Hinkle-Turner had been teaching a couple of classes in the College of Music and continuing her composition work when in 2000 she moved to the Computing and Information Technology Center. The office provides basic computer training for the UNT community, runs campuswide programs such as the lab check-in/out program, and provides computing services for people with disabilities.

Hinkle-Turner continues her compositions and her studies in electronic music. She recently finished the first book in her three-part series, Crossing the Line: Women Composers and Music Technology. The first volume, which will soon be available from Ashgate Press, deals with the contributions of American women in the field of electroacoustic music.

Hinkle-Turner is also an avid runner who used to run marathons frequently.

"Basically I stopped to have kids," Hinkle-Turner says. She and her husband, a high school science teacher, have two children Jerry, 4, and J.T., 14 months.

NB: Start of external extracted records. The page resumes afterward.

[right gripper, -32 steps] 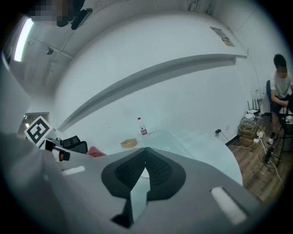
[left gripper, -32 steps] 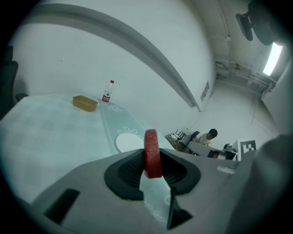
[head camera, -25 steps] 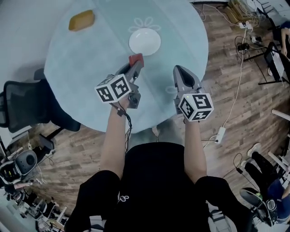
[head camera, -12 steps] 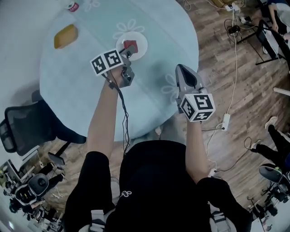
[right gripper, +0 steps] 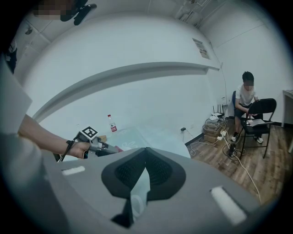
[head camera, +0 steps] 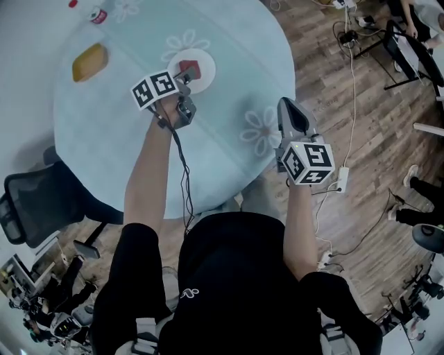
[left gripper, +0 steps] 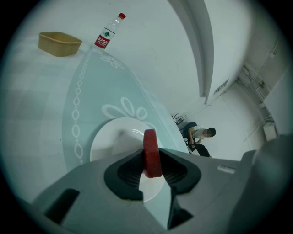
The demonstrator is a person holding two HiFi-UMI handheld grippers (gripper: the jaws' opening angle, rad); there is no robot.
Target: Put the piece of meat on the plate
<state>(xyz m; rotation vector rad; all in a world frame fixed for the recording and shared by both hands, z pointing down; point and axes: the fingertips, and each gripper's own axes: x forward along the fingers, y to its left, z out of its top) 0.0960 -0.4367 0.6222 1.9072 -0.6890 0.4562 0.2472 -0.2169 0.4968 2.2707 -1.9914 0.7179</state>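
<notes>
A red piece of meat [left gripper: 151, 153] stands on edge between the pads of my left gripper [left gripper: 152, 170], which is shut on it. It hangs just above the white plate [left gripper: 110, 137], over the near half. In the head view the left gripper [head camera: 184, 78] reaches to the plate [head camera: 202, 68] at the far side of the round table, with the meat [head camera: 186, 69] at its tips. My right gripper [head camera: 287, 105] hovers near the table's right edge, shut, with nothing in it. In the right gripper view its jaws [right gripper: 145, 157] meet at the tips.
A yellow bowl [head camera: 90, 62] and a water bottle [head camera: 97, 15] stand at the far left of the pale blue table [head camera: 236, 76]. A black office chair [head camera: 35, 201] is at the table's left. Cables and a power strip [head camera: 341, 179] lie on the wooden floor at the right. A person [right gripper: 247, 103] sits on a chair there.
My left gripper has carried the meat away from me and to the left, down over the white plate. The right gripper has drifted right, toward the table's edge.
</notes>
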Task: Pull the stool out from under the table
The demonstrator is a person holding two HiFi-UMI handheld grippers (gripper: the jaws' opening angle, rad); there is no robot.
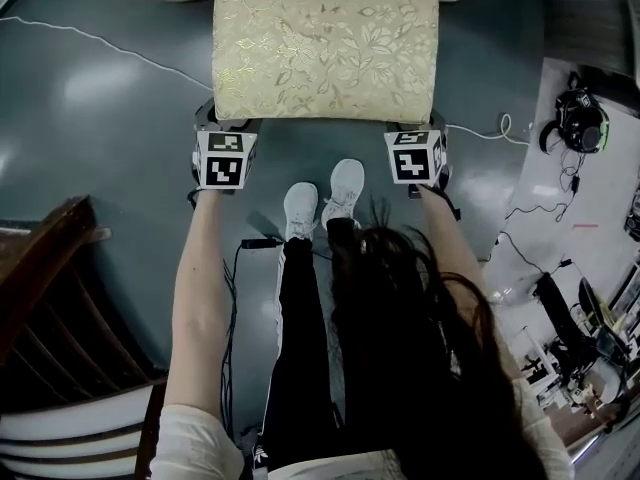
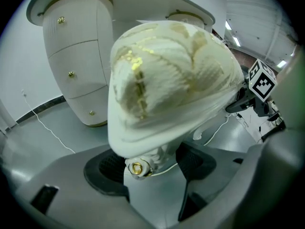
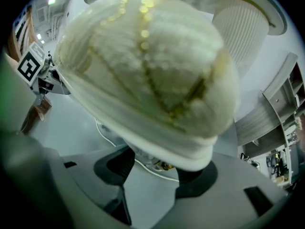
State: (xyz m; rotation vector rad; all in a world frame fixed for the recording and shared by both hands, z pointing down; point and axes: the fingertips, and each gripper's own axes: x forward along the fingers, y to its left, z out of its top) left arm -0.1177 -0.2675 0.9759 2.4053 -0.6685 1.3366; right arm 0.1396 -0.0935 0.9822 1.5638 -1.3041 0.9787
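Two-point clamp on stool [image 1: 325, 43] legs: left gripper [image 2: 152, 167], right gripper [image 3: 157, 170]. Straight ahead, long axis crosswise; pull back evenly.

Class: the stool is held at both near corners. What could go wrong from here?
The stool stands close to the person's shoes; pulling further may hit them. A white cable lies by its right side and might snag a leg. The left gripper and right gripper clamp only corner legs, so one could slip.
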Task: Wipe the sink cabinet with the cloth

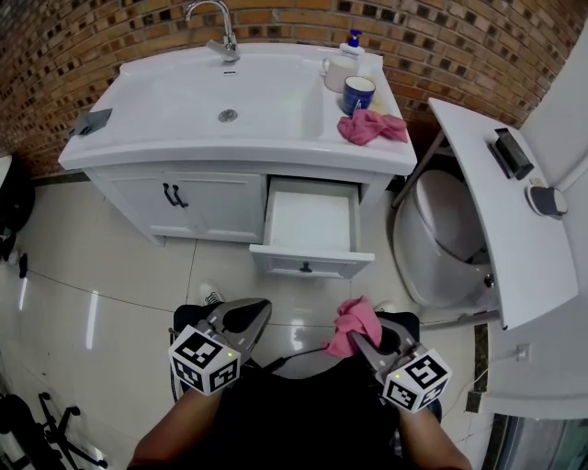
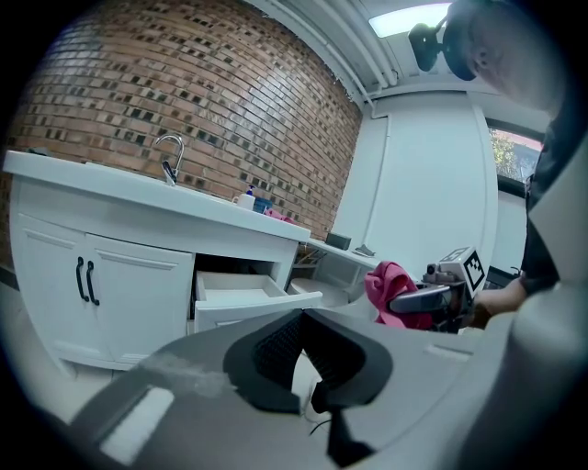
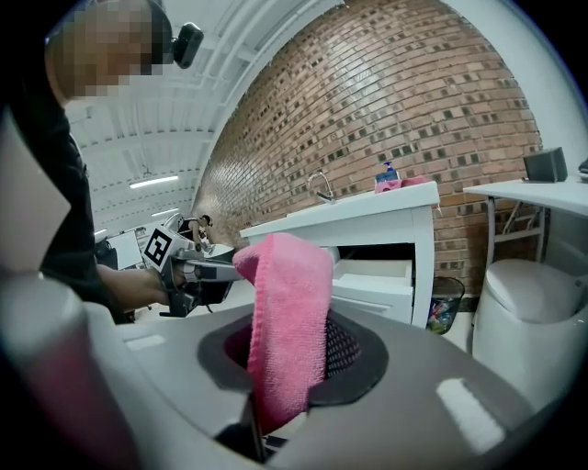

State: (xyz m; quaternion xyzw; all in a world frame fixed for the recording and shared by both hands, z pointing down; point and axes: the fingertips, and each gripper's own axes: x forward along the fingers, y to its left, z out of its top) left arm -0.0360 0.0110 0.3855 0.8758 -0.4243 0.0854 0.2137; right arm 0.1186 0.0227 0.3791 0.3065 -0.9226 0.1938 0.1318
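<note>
The white sink cabinet point(image 1: 211, 202) stands ahead against a brick wall, with its right-hand drawer point(image 1: 308, 225) pulled open. My right gripper point(image 1: 354, 338) is shut on a pink cloth point(image 1: 349, 317), low and well in front of the cabinet. In the right gripper view the cloth point(image 3: 287, 312) hangs folded over the shut jaws of that gripper point(image 3: 285, 367). My left gripper point(image 1: 257, 312) is beside it to the left, shut with nothing in it point(image 2: 303, 317). A second pink cloth point(image 1: 370, 127) lies on the countertop at the right end.
A faucet point(image 1: 220, 27), a soap bottle point(image 1: 344, 64) and a blue cup point(image 1: 358, 92) stand on the counter. A toilet point(image 1: 441, 239) sits right of the cabinet, under a white side shelf point(image 1: 496, 202). The floor is glossy tile point(image 1: 110, 294).
</note>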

Besides keeping her physically fit, running helped her through a tough time in her life.

"I had already been running when I was diagnosed with Hodgkin's disease in 1991," says Hinkle-Turner. "During chemotherapy, my doctor urged me to continue running to prevent the breakdown of muscles."

After a year of treatment, Hinkle-Turner's disease went into remission.

"After I was better I began to run marathons just to celebrate the fact that I could," she says.

Since then, Hinkle-Turner has run the Chicago Marathon twice, the Cleveland Marathon and the New Orleans-Mardi Gras Marathon.

"I've already started training for the White Rock Lake Marathon this December," she says.